Birdlife has a new team at the helm as it intensifies its anti-spring hunting efforts in a year that is likely to have a referendum on the matter.
Geoffrey Saliba was appointed president while Malta Today managing editor Saviour Balzan was appointed vice president.
Mr Balzan will also represent Birdlife on the Ornis Committee, a government advisory board that includes hunters and other experts.
Mr Saliba takes over from Joseph Mangion, who according to a Birdlife statement retired from the post he occupied for 12 years.

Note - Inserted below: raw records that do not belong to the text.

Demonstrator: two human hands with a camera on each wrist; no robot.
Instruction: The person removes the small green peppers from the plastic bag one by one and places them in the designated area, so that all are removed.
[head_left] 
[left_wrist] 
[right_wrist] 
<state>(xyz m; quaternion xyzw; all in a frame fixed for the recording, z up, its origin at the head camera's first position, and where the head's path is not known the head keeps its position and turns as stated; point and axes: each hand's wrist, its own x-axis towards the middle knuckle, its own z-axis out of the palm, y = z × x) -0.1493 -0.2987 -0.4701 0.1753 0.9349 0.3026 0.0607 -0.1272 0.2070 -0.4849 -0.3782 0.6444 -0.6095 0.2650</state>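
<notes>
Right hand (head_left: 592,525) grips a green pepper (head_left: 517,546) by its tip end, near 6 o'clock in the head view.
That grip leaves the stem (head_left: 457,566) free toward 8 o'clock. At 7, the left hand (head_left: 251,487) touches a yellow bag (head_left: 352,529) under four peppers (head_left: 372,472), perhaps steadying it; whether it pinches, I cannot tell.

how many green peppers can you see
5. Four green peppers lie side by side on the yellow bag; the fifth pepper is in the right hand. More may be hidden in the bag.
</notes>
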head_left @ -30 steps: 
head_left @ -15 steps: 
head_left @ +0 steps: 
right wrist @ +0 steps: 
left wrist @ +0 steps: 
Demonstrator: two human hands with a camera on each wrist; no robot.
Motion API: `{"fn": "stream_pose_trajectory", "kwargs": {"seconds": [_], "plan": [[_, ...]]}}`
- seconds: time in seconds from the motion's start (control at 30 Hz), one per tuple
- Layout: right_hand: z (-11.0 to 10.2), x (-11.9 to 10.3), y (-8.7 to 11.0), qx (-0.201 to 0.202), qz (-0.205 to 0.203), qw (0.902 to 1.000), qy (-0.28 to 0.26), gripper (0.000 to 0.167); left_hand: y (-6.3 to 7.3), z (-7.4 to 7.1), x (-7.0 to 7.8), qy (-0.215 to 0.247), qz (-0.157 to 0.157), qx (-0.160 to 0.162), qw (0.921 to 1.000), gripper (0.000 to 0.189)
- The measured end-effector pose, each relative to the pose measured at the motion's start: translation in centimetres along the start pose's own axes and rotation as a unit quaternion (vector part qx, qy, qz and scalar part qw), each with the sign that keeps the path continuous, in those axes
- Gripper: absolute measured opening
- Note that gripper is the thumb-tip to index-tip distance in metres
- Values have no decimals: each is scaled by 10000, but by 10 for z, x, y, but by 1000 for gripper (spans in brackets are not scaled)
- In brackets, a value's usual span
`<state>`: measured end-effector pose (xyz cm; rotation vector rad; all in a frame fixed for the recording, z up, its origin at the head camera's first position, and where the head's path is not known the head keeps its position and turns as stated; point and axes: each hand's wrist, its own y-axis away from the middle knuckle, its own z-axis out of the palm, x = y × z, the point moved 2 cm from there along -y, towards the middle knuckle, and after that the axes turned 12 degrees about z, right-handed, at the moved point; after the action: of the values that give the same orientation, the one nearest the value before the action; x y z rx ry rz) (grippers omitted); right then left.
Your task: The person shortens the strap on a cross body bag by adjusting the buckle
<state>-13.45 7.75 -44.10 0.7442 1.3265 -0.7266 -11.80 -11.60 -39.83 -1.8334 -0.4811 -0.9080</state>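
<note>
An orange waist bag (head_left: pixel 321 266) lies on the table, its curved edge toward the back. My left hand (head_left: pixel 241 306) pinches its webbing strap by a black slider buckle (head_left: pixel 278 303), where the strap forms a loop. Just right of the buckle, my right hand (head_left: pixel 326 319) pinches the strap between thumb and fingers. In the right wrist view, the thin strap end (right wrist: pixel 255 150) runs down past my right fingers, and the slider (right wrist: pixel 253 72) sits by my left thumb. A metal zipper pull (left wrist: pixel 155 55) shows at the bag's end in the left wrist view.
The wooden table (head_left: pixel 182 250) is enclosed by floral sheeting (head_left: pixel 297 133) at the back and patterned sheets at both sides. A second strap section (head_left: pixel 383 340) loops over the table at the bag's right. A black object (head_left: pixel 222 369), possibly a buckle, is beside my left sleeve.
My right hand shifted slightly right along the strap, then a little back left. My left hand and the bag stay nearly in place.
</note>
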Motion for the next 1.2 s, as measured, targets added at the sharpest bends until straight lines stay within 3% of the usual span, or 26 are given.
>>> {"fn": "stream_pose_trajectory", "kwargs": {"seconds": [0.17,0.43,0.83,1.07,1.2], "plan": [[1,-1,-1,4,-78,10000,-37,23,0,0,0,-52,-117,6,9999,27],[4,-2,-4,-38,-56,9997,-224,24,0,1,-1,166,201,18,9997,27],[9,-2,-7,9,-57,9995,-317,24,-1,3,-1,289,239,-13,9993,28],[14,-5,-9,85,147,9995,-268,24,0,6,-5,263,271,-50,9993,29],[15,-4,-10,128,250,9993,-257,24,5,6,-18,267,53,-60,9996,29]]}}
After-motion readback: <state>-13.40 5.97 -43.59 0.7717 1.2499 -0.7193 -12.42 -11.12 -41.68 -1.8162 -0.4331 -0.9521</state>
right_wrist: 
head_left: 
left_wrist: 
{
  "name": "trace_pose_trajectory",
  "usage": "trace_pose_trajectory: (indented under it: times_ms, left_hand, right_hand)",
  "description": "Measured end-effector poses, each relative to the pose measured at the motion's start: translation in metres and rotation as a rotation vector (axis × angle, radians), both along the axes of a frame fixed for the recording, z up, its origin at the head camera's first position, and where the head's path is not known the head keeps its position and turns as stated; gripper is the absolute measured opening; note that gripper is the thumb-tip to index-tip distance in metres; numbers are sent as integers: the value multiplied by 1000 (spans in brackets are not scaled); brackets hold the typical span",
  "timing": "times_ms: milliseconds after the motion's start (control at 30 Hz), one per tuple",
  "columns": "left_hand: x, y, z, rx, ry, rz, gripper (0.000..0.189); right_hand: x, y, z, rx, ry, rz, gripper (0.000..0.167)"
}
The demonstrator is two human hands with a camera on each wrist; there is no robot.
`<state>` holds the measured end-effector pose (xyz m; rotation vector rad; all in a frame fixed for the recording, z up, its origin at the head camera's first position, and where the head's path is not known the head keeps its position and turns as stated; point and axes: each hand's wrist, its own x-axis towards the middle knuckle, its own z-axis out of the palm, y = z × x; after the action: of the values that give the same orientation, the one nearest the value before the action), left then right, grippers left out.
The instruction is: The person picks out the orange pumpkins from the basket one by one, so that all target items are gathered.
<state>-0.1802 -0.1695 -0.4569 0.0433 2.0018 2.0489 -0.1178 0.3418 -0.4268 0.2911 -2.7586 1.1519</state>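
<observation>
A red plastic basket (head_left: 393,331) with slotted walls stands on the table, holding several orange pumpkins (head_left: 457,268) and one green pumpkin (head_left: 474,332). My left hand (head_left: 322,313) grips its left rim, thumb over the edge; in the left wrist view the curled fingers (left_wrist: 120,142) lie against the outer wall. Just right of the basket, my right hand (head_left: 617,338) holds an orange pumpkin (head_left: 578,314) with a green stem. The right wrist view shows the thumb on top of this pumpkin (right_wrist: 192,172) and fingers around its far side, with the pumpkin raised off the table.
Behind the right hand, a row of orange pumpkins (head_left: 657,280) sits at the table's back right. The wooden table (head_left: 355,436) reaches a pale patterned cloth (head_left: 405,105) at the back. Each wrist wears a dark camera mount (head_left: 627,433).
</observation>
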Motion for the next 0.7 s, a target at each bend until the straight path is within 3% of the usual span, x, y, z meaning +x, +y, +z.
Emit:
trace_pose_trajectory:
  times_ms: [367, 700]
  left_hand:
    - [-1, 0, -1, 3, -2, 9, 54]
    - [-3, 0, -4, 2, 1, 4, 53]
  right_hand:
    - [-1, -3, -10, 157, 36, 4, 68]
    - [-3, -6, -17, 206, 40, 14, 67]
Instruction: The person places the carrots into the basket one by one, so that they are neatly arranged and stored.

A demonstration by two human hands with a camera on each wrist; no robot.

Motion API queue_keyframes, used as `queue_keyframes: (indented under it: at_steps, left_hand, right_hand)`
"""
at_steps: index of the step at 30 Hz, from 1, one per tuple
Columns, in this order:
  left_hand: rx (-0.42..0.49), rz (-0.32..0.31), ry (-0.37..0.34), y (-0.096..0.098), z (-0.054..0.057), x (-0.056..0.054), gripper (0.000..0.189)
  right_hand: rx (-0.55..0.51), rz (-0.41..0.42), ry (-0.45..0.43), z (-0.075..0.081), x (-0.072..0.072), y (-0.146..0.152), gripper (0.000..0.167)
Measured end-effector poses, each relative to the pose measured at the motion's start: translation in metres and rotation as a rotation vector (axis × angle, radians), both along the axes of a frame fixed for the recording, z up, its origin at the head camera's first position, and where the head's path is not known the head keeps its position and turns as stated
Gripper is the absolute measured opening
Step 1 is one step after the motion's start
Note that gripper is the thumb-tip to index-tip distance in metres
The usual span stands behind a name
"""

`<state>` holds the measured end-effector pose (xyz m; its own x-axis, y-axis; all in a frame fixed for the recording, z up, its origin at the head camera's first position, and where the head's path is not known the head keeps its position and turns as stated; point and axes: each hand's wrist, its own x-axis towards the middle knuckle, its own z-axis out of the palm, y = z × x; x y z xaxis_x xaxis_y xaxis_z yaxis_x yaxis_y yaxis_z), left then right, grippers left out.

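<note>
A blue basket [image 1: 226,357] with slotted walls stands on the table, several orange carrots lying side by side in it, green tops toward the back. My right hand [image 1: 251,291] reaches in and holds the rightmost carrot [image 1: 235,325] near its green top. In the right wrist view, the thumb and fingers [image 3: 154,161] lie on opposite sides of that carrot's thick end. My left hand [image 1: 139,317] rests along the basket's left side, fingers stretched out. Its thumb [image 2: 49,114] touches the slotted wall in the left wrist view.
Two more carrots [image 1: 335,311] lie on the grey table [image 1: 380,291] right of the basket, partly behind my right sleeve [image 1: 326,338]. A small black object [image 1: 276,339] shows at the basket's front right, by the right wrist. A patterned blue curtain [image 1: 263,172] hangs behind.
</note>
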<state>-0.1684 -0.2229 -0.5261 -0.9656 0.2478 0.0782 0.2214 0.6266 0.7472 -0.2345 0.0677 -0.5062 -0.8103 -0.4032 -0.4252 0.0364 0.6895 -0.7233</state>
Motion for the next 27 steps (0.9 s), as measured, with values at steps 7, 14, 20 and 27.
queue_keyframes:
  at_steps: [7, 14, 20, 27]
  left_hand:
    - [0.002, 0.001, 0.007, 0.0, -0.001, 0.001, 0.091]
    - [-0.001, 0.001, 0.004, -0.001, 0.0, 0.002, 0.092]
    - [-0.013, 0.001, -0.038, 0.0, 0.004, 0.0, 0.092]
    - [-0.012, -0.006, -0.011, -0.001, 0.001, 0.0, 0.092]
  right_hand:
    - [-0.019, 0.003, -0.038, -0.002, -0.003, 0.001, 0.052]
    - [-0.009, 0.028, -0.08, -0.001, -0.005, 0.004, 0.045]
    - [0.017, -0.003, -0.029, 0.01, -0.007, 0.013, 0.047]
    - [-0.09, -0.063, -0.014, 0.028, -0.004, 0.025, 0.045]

“Mr Mangion has voluntarily stepped down from his leadership responsibilities in the organisation,” Birdlife said, quoting the outgoing president wishing the new leadership all the best and assuring them of his support.
Mr Saliba has been involved in the environmental protection sector since 2007 and worked extensively on illegal hunting and trapping issues.
But he was also involved in the management of four EU-funded environmental projects, bringing to the organisation a new impetus to strengthen the bird conservation aspect of Birdlife’s work.
For Mr Balzan this will be a return to his roots in the environmental lobby. He was an active member of Żgħażagħ għall-Ambjent in the 1980s and went on to found the green party Alternattiva Demokratika in the 1990s.
During the EU accession talks Mr Balzan was also roped in as a government advisor during hunting negotiations.
Birdlife forms part of a coalition of environmental groups that is collecting signatures to force an abrogative referendum that would spell the end of spring hunting.